Батя дома? спросил Саша, передавая ей сына.
Нет, еще не пришел. Анка забегала с подружками, Женя пошел сети проверить, порвалось там что-то, доложила Аня. Ты его не видел?
Нет, Саша скинул рубашку, взял полотенце, я умоюсь, Женьку позову.
Ужинать будем?
Батю подождем.
Саша вышел во двор.
Аня посадила сына на кровать, поставила цветы в банку. Выглянула в распахнутое окно: Саша шумно умывался, разбрызгивая воду и стуча носиком подвесного умывальника, когда подошел брат. Они поздоровались. Издалека раздался зычный голос свекра, окликнувшего сыновей. Аня улыбнулась и решила, что пора накрывать на стол.
С тех пор, как партия призвала страну к коллективизации, а зажиточное трудовое крестьянство объявили врагами народа и рьяно принялись раскулачивать, уничтожая добротные хозяйства, снабжающие города хлебом, маслом, не говоря уже о мясе или сахаре, ужин в семье рабочих стал скудным. Жителей Николаева спасал Бугский Лиман. Все, кто умел ловить рыбу а этому нехитрому делу мальчишки обучались с раннего детства, следуя примеру отцов! ею и питались.
Войтковские, как заядлые рыбаки, ловили и для еды, и для продажи. Но чаще просто обменивали свежую или вяленую рыбу на муку, сахар или какие мелочи, необходимые в хозяйстве. Анна сама пекла хлеб, щедро разбавляя муку отрубями. Те продукты, что удавалось получить по карточкам, она бережно хранила, распределяя их на каждый день так, чтобы хоть как-то разнообразить еду не только для сына, но и для всей семьи.

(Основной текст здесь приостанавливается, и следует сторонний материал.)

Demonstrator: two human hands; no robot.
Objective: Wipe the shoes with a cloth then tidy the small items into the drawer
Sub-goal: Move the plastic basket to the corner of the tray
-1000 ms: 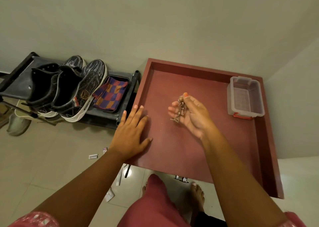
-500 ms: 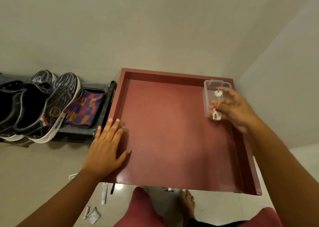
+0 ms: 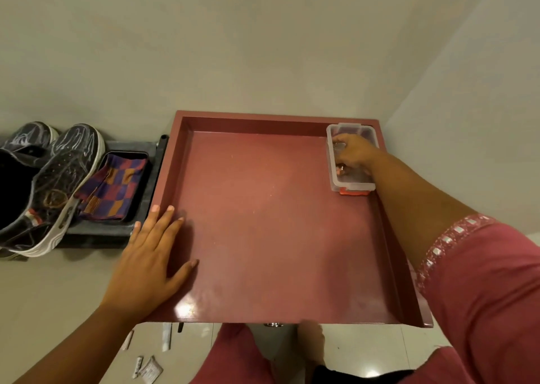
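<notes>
Pale wall fills the upper frame, tiled floor (image 3: 58,296) below. Red drawer (image 3: 263,237): pulled open, centre frame, floor mostly bare. Shoe rack (image 3: 146,185): dark, at 9 o'clock of the drawer, just beside it. 2 black shoes (image 3: 49,191): side by side on the rack, white soles. Checked cloth (image 3: 112,188): folded, lying in a tray on the rack, just right of the shoes. Left hand (image 3: 149,264): flat, fingers spread, resting over the drawer's left wall at 8 o'clock. Right hand (image 3: 352,154): reaching into the clear plastic box (image 3: 331,161) at the drawer's 2 o'clock corner; fingers curled, grip cannot be told; small metal item under them, unclear. Small white packets (image 3: 149,370): scattered on the floor at 7 o'clock.
</notes>
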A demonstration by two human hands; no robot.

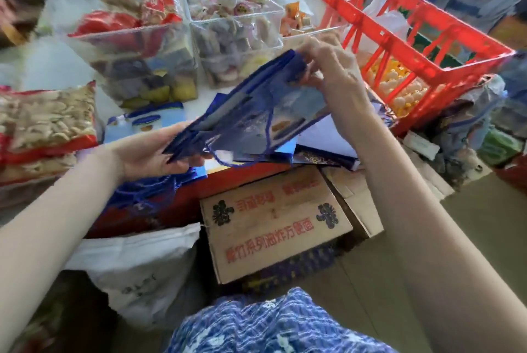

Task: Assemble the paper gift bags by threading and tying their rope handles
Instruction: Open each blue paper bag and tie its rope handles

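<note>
**A:** Where's the bag right now?

**B:** The blue gift bag (251,113) is folded flat and held up in the air, tilted, just in front of the red crate (413,39) and above the cardboard box (273,224) with red printing.

**A:** Who has hold of it?

**B:** Both hands. The left hand (154,153) cups the bag's lower end, fingers curled under it and thumb along the top. The right hand (328,67) pinches the bag's upper edge, the end nearest the crate, with its fingers bent tightly there.

**A:** And the rope?

**B:** A blue rope handle (228,153) hangs in a loop from the bag, down toward the box. Whether its ends are knotted, I cannot tell; the frame is blurred.

**A:** Anything else by the crate?

**B:** To its left, on the surface (108,104), clear plastic tubs (137,47) hold wrapped snacks. More flat blue bags (142,124) lie under the held one, and a white sack (142,264) sits left of the box.
</note>
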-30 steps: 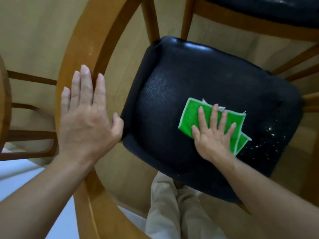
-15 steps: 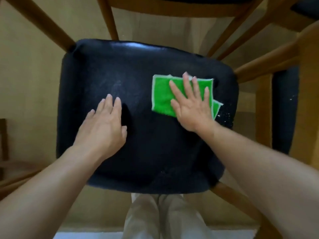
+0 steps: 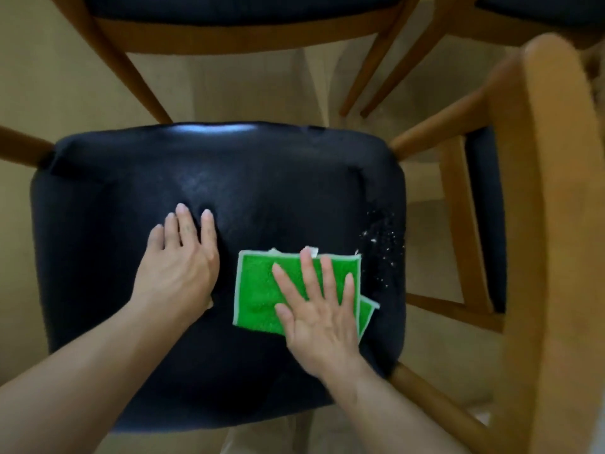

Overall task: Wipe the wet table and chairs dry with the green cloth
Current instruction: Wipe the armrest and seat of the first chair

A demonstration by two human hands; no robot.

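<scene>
Right hand [image 3: 319,309] with green cloth [image 3: 262,290] slid from far part of black chair seat [image 3: 131,273] toward near right part, beside droplets [image 3: 383,244]. Left hand [image 3: 178,267] came off wooden chair back onto seat, now flat left of cloth.

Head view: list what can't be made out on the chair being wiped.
- Seat under the green cloth and both hands: covered, so any wetness there is unknown.
- Cloth under the right hand: hidden by palm and fingers.
- Seat's near edge: hidden by the forearms.
- Droplets by the seat's right edge: too small to count.
- Left hand: its thumb is tucked out of sight.
- Neighbouring chairs: cut off by the top edge.
</scene>
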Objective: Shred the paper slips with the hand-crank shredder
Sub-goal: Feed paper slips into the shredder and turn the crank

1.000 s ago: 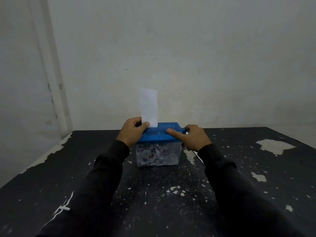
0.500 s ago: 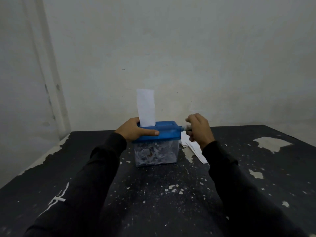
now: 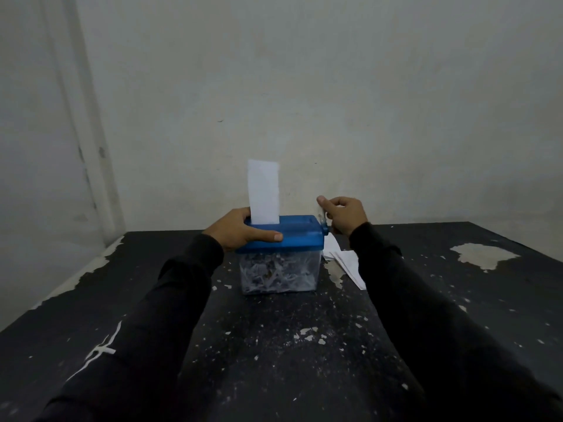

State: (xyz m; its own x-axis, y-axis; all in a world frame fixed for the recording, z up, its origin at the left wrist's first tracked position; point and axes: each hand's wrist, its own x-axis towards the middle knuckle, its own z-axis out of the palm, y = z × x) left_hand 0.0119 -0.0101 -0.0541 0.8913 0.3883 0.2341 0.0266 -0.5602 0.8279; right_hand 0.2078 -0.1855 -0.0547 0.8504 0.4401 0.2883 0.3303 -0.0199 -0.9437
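Left hand [image 3: 240, 231] gripping shredder [image 3: 286, 239], right hand [image 3: 344, 216] pinching crank [image 3: 322, 219], chipped black table [image 3: 274, 345], bare wall [image 3: 304, 86]

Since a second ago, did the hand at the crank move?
Yes. The right hand rose from the blue shredder lid to above its corner.

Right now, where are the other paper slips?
In the head view, the spare slips lie on the black table, right of the shredder, under the right hand.

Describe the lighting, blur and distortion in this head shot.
Head view: dim, flat light with no glare; wide-angle bending at the wall's left edge; the crank in the right hand is blurred; the slip and shredder under the left hand read clearly.
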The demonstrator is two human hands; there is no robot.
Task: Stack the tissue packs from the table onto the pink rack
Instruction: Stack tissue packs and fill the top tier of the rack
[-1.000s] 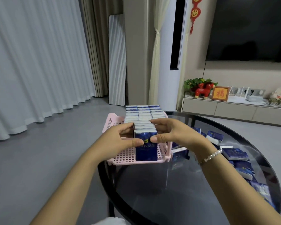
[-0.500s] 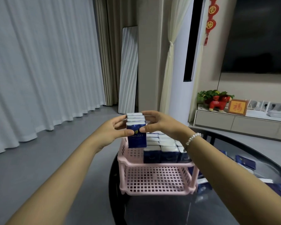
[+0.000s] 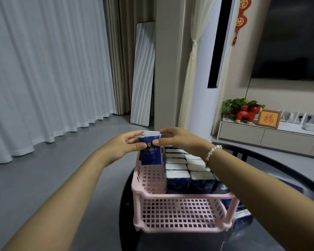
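packs (image 3: pixel 150 148) are pinched as one small bundle between both hands, upright, at the far left corner of the pink rack's (image 3: pixel 181 197) upper tier. the left hand (image 3: pixel 123 148) is curled against the bundle's left side, thumb laid on the blue front face; the right hand (image 3: pixel 176 139) is closed on it from the right, thumb also on the front, fingers over the white top edges. a two-sided squeeze is judged to be what keeps several loose packs square while they are set down on end. whether the bundle's base already rests on the tier floor cannot be told, since the lattice wall hides it. two rows of standing packs (image 3: pixel 186 171) are seen filling the tier's right part, so the left column is judged to be the open slot, with the bundle placed at its far end and bare lattice left nearer the camera. the lower tier (image 3: pixel 179 212) is seen bare at its front. more blue packs (image 3: pixel 242 214) lie on the dark glass table (image 3: pixel 288 171) just right of the rack, partly behind its post. the right forearm, with a bead bracelet (image 3: pixel 212 152), crosses over the filled rows and would be in the way of any reach there.
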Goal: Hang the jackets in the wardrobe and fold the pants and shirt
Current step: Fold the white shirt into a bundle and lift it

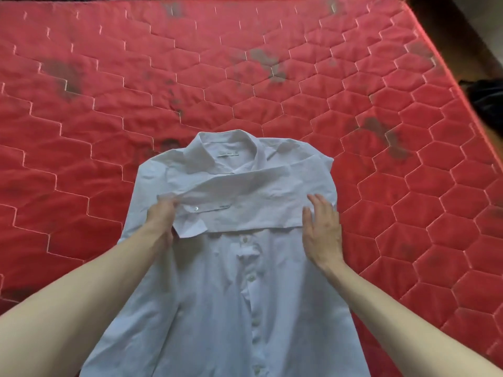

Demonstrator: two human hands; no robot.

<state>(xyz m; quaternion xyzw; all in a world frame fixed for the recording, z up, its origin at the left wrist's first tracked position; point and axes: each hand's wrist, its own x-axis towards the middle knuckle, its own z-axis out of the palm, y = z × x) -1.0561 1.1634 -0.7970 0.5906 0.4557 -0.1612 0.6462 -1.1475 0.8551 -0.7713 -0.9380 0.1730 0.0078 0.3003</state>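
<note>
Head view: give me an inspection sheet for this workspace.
Surface: red quilted mattress, dark stains on it.
Job's things: white shirt flat, buttoned front up, collar at the far end; a sleeve folded across the chest.
Clutter: nothing seen.
Grippers: left hand pinches the sleeve near the cuff; right hand rests flat on the shirt.
Cables: nothing seen.
Surroundings: dark object beyond the mattress's right edge, unidentifiable.

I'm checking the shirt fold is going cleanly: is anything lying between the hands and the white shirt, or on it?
Nothing visible is. The left hand pinches the cuff end of the folded sleeve, the right hand rests flat on the white shirt, and only the shirt lies on the red mattress here.
</note>
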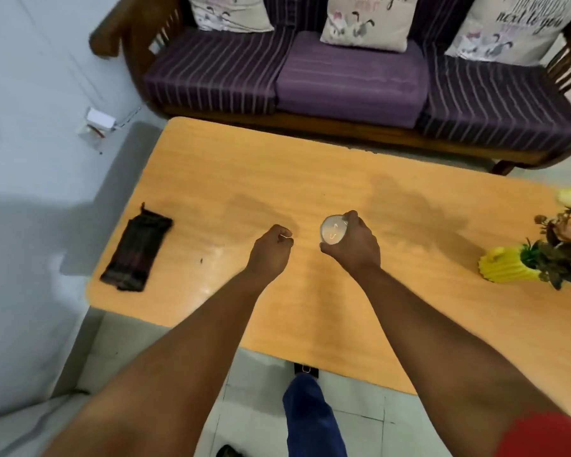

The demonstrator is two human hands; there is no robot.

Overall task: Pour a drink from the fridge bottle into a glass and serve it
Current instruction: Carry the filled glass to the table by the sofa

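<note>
One clear round glass [333, 229] stands near the middle of the smooth orange wood-grain bench [310, 179], the right hand [353, 245] wrapping its grip around the side. Left hand [271, 247] curls loosely just beside it, holding nothing. Dark striped cloth pouch [136, 250] lies by the left edge; ribbed yellow vase [505, 267] sits near the right edge.

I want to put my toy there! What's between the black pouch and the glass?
Only the empty left hand over bare table, between pouch and glass, in the head view.
</note>
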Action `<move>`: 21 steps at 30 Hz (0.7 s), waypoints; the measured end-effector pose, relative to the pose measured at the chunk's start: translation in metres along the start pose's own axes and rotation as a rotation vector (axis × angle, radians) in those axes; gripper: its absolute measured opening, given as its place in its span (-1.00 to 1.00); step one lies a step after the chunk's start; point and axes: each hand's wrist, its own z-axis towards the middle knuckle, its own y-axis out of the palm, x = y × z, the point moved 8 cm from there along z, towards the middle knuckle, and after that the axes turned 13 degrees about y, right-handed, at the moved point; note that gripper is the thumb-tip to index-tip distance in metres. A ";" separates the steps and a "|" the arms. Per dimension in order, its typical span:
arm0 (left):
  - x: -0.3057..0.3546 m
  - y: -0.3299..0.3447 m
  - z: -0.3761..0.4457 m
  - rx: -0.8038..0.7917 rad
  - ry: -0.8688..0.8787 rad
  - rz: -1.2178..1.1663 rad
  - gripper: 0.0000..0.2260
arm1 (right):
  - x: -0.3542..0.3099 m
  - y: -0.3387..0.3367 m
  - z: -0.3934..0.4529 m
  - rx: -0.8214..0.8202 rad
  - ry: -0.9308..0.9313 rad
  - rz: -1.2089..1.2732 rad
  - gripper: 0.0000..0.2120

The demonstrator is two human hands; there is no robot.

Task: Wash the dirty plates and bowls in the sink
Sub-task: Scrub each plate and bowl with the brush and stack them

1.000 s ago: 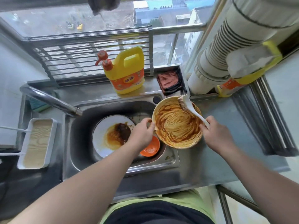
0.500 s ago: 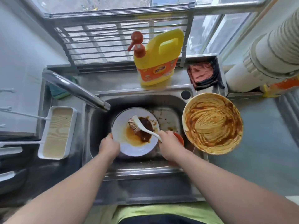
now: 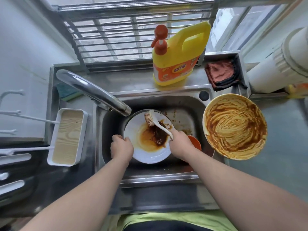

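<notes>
Gripping: my left hand (image 3: 122, 148) clamps white plate (image 3: 150, 152) rim at 9 o'clock, in sink (image 3: 181, 100).
Brush: right hand (image 3: 180, 144) wraps brush (image 3: 155, 123) handle, bristles at plate's 12.
Bowl: sauce-smeared bowl (image 3: 234, 126) on counter, 3 o'clock of sink.

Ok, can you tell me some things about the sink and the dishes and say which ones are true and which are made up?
1. The right hand holds the scrubbing brush. True.
2. The left hand holds the rim of the white plate. True.
3. The white plate is clean. False: brown and orange sauce covers its middle.
4. The big smeared bowl sits under the tap. False: it rests to the right of the sink, on its edge and the counter.
5. The yellow soap bottle stands behind the sink. True.
6. Water is running from the tap. False: no stream shows.
</notes>
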 end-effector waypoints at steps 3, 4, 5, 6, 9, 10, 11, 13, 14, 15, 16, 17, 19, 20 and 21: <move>-0.001 0.004 -0.003 -0.060 -0.005 -0.040 -0.71 | -0.001 -0.002 -0.004 0.017 0.005 0.016 -0.73; -0.002 0.007 -0.002 -0.083 -0.014 -0.079 -0.71 | -0.004 -0.001 -0.006 0.021 -0.002 0.021 -0.75; -0.003 0.010 -0.001 -0.099 -0.026 -0.145 -0.72 | -0.008 -0.001 -0.009 0.025 -0.006 0.034 -0.77; -0.006 0.012 0.000 -0.111 -0.049 -0.242 -0.75 | -0.010 -0.001 -0.011 0.033 -0.005 0.055 -0.78; -0.008 0.013 -0.003 -0.153 -0.144 -0.614 -0.80 | -0.014 -0.011 -0.022 0.076 -0.026 0.123 -0.81; -0.006 0.011 -0.006 -0.168 -0.164 -0.715 -0.79 | -0.014 -0.017 -0.029 0.095 -0.046 0.117 -0.86; -0.003 0.007 -0.009 -0.184 -0.166 -0.791 -0.77 | -0.012 -0.023 -0.037 0.110 -0.061 0.092 -0.89; 0.003 -0.002 -0.015 -0.206 -0.129 -0.889 -0.73 | -0.003 -0.035 -0.057 0.137 -0.067 0.001 -0.79; 0.005 -0.007 -0.017 -0.202 -0.104 -0.923 -0.72 | 0.004 -0.040 -0.067 0.150 -0.065 -0.042 -0.75; 0.009 -0.012 -0.019 -0.192 -0.076 -0.952 -0.72 | 0.009 -0.042 -0.078 0.159 -0.071 -0.073 -0.75; 0.012 -0.018 -0.022 -0.175 -0.046 -0.969 -0.72 | 0.014 -0.043 -0.089 0.151 -0.081 -0.086 -0.78; 0.017 -0.022 -0.027 -0.156 -0.022 -0.979 -0.72 | 0.015 -0.040 -0.100 0.122 -0.101 -0.086 -0.82; 0.025 -0.029 -0.038 -0.125 -0.005 -0.993 -0.70 | 0.003 -0.024 -0.126 0.010 -0.188 -0.084 -0.72; 0.029 -0.030 -0.044 -0.113 -0.009 -1.006 -0.68 | -0.008 -0.014 -0.139 -0.050 -0.231 -0.068 -0.65; 0.030 -0.030 -0.048 -0.095 -0.016 -1.021 -0.66 | -0.020 -0.003 -0.151 -0.094 -0.256 -0.041 -0.62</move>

Ух, хороша ушица! как всегда, хвалил свекор, шумно втягивая вытянутыми в трубочку губами, приправленный горстью пшена горячий суп из карасей.
Сашенька сидел у матери на коленях. Анна выбирала косточки из рыбьего бока и, смешав белое мясо с бульоном, кормила сына.
Давай еще ложечку, за папу, приговаривала она, поднося ложку к его ротику. Саша, как все дети, морщился, отворачивался, но мать настойчиво доводила дело до конца.
Поужинав, мужчины вышли покурить, взяв с собой малыша. Аня принялась за посуду. Стараясь не греметь мисками, она прислушивалась к разговору у крыльца. Поведение мужчин в последнее время ее озадачило. Свекор стал особенно задумчивым. Он подолгу о чем-то разговаривал с сыновьями, но на вопрос Анны, что случилось, Саша отмахивался, переводя разговор на другую тему.
Сейчас со двора доносились обрывки фраз, сказанных в полголоса и оттого непонятных, смех сына и громкие одобряющие возгласы Саши, затеявшего с ним игру в танкистов.
Они двигали выпиленные Сашей деревянные танки навстречу друг другу по ступеньке, сопровождая это соответствующими звуками, и потом таранили, отчего Шурик заливисто смеялся и требовал еще.